John - also known as Jack (obviously!) - Russell was born in Dartmouth in 1795. Following his university days in Oxford, he returned to the county to work as a churchman in North Devon.
As a youngster, he loved to hunt, and he became obsessed with the notion of finding a hard working breed of terrier which could flush out the fox.
Which is why he found himself acquiring his first terrier from a milkman while he was studying at Oxford in around 1815...and the dog in question was called Trump.
The story goes that Trump was crossed with a Devon hunt terrier to create the Jack Russell breed - also known as a Parson Terrier.

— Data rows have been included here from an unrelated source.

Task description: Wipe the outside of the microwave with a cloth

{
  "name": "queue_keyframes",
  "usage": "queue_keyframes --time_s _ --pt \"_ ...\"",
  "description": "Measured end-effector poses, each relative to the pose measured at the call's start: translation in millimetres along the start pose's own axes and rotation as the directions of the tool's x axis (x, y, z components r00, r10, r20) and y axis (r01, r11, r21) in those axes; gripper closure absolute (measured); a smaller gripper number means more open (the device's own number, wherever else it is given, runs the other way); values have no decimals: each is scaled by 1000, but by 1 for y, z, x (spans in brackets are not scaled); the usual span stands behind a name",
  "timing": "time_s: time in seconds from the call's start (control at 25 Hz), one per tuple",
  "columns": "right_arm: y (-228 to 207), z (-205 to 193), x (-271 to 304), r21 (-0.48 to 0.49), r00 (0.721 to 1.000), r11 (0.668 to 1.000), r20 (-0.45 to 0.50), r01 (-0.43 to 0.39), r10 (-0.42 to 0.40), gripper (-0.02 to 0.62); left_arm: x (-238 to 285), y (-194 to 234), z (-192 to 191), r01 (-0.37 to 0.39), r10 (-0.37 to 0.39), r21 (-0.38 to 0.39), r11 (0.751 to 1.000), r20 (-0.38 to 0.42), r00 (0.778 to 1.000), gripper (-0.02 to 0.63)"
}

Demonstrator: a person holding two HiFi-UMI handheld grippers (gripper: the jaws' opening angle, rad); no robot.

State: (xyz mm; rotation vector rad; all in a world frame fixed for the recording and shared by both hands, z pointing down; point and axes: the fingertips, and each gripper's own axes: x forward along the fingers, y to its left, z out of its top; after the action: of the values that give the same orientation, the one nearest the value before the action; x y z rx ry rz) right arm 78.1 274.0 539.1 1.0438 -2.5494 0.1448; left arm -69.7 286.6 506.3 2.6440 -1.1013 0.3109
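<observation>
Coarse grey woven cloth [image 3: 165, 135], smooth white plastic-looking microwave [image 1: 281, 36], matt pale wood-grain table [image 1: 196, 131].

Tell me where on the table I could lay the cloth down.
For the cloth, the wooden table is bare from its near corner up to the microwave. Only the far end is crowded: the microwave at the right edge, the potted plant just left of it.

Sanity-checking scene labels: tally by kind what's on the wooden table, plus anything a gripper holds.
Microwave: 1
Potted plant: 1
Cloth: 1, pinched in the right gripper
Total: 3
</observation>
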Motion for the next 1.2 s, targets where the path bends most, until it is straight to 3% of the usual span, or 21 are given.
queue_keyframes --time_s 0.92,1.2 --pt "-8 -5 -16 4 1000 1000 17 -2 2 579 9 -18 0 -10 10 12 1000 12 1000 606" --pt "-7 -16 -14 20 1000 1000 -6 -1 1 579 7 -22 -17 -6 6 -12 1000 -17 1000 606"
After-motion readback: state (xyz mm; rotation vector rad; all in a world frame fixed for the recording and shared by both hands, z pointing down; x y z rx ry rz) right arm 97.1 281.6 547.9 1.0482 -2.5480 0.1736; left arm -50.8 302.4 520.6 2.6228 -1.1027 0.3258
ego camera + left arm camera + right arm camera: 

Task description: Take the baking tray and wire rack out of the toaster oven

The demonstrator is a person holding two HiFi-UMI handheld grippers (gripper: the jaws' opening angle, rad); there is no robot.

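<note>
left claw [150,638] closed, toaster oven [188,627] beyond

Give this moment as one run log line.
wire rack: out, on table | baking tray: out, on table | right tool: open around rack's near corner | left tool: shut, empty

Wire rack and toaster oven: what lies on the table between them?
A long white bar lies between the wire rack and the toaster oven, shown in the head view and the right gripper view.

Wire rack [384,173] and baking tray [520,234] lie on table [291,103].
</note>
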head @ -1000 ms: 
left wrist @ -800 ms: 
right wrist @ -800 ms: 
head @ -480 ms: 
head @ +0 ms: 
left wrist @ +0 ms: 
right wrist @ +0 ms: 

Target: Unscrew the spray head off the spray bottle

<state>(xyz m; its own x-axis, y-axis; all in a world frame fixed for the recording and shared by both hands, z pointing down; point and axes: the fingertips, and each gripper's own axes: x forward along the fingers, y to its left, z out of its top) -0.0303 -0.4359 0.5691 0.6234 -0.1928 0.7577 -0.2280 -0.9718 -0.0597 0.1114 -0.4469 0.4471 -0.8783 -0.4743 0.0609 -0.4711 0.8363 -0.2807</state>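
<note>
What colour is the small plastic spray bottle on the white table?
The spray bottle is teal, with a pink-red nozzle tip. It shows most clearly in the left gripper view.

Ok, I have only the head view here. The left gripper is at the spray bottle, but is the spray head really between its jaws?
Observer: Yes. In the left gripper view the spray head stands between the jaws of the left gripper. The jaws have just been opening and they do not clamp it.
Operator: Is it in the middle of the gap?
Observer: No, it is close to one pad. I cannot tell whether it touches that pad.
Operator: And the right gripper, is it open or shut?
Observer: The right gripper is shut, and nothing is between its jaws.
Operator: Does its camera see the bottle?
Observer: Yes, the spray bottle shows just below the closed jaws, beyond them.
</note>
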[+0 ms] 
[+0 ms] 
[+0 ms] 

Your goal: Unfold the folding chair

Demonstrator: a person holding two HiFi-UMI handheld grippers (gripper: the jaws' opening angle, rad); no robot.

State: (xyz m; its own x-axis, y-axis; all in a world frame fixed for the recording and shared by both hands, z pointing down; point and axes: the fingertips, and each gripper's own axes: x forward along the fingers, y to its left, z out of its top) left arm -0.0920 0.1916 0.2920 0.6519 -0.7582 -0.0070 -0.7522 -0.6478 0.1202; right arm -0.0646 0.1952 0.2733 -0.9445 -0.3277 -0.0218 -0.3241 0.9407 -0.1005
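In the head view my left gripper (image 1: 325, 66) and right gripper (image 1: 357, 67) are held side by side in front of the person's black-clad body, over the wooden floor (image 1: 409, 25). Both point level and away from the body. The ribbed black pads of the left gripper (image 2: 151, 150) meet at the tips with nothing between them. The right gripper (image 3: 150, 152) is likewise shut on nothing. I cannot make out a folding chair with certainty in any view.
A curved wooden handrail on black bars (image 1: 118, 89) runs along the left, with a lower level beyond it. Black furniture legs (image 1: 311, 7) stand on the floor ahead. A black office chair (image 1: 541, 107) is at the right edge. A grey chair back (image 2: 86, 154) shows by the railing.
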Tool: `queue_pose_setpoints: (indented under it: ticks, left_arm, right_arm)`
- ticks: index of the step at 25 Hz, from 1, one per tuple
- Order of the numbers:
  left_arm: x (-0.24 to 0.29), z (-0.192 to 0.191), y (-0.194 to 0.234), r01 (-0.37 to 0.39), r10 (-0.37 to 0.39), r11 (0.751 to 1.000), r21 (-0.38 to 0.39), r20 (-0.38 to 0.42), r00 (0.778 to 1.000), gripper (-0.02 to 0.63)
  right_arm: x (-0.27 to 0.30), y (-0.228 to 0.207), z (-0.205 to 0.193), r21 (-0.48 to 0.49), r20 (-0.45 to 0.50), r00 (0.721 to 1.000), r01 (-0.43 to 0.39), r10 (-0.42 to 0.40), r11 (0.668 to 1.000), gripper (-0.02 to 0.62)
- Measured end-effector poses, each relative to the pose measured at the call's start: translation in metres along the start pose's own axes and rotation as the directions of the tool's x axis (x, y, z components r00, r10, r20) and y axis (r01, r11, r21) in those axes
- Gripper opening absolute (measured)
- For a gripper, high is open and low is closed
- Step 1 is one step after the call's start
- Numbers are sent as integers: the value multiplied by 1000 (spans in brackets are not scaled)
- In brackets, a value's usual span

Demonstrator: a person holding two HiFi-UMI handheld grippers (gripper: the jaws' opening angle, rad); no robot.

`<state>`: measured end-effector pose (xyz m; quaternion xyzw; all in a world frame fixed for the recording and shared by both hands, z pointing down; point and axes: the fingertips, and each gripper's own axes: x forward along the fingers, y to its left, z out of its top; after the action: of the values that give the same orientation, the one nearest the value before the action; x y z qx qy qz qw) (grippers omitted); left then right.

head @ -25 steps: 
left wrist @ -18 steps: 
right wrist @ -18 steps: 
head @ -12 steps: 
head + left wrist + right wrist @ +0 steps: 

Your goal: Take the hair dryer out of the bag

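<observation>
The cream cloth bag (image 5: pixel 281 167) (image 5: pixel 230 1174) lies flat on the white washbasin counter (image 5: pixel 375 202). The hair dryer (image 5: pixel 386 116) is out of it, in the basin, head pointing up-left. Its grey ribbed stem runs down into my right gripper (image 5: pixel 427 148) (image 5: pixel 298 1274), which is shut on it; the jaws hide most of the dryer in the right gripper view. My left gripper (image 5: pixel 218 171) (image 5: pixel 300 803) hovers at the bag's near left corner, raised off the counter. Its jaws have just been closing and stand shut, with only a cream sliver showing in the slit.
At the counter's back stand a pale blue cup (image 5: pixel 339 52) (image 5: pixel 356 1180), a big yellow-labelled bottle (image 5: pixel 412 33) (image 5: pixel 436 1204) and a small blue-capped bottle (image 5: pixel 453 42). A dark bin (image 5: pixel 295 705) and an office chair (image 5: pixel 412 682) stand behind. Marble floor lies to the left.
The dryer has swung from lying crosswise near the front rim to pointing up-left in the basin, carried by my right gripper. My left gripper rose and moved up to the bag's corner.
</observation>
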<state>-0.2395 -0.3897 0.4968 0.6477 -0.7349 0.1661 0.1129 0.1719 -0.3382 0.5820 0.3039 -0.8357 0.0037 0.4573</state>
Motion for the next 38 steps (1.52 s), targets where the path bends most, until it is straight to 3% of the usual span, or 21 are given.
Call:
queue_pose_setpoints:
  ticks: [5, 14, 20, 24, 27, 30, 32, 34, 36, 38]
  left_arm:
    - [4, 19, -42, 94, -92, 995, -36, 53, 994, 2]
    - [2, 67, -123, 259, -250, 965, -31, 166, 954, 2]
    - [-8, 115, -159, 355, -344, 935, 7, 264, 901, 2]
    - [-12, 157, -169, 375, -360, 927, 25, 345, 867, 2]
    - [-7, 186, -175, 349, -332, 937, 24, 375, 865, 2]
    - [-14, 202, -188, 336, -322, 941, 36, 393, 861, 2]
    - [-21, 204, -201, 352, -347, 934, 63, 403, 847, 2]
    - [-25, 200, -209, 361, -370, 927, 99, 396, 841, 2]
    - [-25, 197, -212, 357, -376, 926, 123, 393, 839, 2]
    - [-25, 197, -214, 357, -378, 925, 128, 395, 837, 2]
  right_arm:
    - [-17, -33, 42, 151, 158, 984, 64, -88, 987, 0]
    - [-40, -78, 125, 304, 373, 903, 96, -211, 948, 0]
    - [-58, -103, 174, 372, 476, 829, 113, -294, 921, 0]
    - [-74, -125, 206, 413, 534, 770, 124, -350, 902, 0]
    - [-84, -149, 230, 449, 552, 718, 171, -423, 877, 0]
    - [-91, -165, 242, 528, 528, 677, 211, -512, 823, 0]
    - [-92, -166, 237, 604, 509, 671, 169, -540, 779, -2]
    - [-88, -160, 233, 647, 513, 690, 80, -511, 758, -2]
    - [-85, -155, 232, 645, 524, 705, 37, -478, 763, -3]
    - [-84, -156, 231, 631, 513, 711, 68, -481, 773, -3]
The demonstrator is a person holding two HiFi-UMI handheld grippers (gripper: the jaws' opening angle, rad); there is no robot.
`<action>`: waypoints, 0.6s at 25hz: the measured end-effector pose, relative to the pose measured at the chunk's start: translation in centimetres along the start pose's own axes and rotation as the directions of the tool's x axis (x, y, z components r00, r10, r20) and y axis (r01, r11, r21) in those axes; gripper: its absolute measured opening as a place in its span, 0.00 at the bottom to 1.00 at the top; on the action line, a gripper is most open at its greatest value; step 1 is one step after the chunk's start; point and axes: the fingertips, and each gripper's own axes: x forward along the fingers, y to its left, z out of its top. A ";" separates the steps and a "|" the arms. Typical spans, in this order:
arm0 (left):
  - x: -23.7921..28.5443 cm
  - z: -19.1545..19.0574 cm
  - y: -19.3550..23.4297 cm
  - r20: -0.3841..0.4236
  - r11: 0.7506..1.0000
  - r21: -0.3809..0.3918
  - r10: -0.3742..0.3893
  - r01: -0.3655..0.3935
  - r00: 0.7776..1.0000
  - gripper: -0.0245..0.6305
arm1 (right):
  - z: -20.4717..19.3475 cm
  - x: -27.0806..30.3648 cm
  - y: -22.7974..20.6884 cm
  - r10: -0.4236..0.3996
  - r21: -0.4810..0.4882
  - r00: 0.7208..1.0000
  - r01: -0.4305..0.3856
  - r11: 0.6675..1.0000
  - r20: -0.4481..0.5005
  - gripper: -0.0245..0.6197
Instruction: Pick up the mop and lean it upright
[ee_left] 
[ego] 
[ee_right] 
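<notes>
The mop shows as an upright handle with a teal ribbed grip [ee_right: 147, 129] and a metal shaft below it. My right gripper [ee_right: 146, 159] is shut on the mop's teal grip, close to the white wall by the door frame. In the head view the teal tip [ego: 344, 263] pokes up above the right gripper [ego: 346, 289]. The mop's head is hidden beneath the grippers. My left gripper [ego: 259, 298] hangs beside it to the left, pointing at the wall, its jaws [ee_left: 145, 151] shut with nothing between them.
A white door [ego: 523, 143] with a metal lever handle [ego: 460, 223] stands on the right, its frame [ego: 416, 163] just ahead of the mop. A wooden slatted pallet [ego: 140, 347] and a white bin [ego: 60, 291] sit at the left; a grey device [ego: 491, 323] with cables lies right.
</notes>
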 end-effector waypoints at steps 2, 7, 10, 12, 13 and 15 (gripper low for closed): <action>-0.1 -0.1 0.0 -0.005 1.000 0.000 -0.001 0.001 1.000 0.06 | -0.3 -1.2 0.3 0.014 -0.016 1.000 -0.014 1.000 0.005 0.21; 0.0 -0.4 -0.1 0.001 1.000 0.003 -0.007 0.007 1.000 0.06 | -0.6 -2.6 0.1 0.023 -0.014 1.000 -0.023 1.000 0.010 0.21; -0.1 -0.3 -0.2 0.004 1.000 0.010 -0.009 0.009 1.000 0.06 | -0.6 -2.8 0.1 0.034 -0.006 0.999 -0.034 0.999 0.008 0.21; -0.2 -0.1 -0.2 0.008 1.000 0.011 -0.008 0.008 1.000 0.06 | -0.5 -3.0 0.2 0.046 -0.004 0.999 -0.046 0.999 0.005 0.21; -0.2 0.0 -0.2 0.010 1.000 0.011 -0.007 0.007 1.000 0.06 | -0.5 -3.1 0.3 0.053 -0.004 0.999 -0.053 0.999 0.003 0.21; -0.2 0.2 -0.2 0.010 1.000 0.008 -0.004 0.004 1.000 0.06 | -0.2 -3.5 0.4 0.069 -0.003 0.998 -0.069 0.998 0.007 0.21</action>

Parson Russell is still remembered fondly at Swimbridge, near Barnstaple, where he was vicar from 1832 after moving from his previous post of curate at Iddesleigh.
The parson - who was a founder member of the Kennel Club in 1873 - died in 1883 and his body is buried in the church yard at St James Church, Swimbridge.
The village has a pub called the Jack Russell Inn, and its sign is a reproduction of a painting of Trump which was commissioned by the then Prince of Wales (later King Edward VII). The original still hangs at Sandringham.
These days, Jack Russell dogs are hugely popular pets - as can be seen by the photographs sent in by viewers to our Pets Gallery.
Robert Falcon Scott was born in Plymouth - and is nowadays referred to simply as "Scott of the Antarctic."
Born in 1868, the former Royal Navy captain became a national hero when he set the new "furthest south" record with his expedition to Antarctica on Discovery in 1901-1904.
He came within 410 miles of the South Pole with his colleagues Dr Edward Wilson and Ernest Shackleton - the latter eventually launched his own expeditions after differences with Scott.
Scott tried again to reach the South Pole, and left the UK in 1910 on board the Terra Nova.
Among those with him were paying guests - including army officer, Captain Lawrence Oates.
They arrived in Antarctica in 11th January 1911. But their mechanical sledges failed due to the cold, and the ponies had to be shot because they could not survive the weather.
In the meantime, Norwegian explorer Raold Amundsen was also on his way to the South Pole.
With his dogs pulling the sledges, he made rapid progress. His party reached the Pole in December 1911.
Scott's five man team were oblivious to what had happened - and they were running short of essential supplies.
But they reached the Pole on 17th January 1912 - only to find that they'd been beaten to it by a month.
The question now was: could the men get back to their base? They were suffering from starvation, hypothermia and other illnesses.
One by one, they started to succumb to their ailments. Petty Officer Evans was the first to die.
Then Captain Oates walked out of the party's tent on his 32nd birthday in March 1912 - and delivered one of the most famous parting lines in history.
Captain Scott made a note in his diary of Oates' last words: "I am just going outside and may be some time." He never came back.
With a blizzard raging outside, the remaining three men could do nothing but wait for the inevitable - yet they were only 11 miles away from a fuel and food depot.
Scott wrote in his diary: "We shall stick it out till the end, but we are getting weaker, of course, and the end cannot be far. It seems a pity but I do not think I can write more."
Scott's reputation has taken a bit of a battering in recent times, with some historians labelling him foolhardy and a bungler.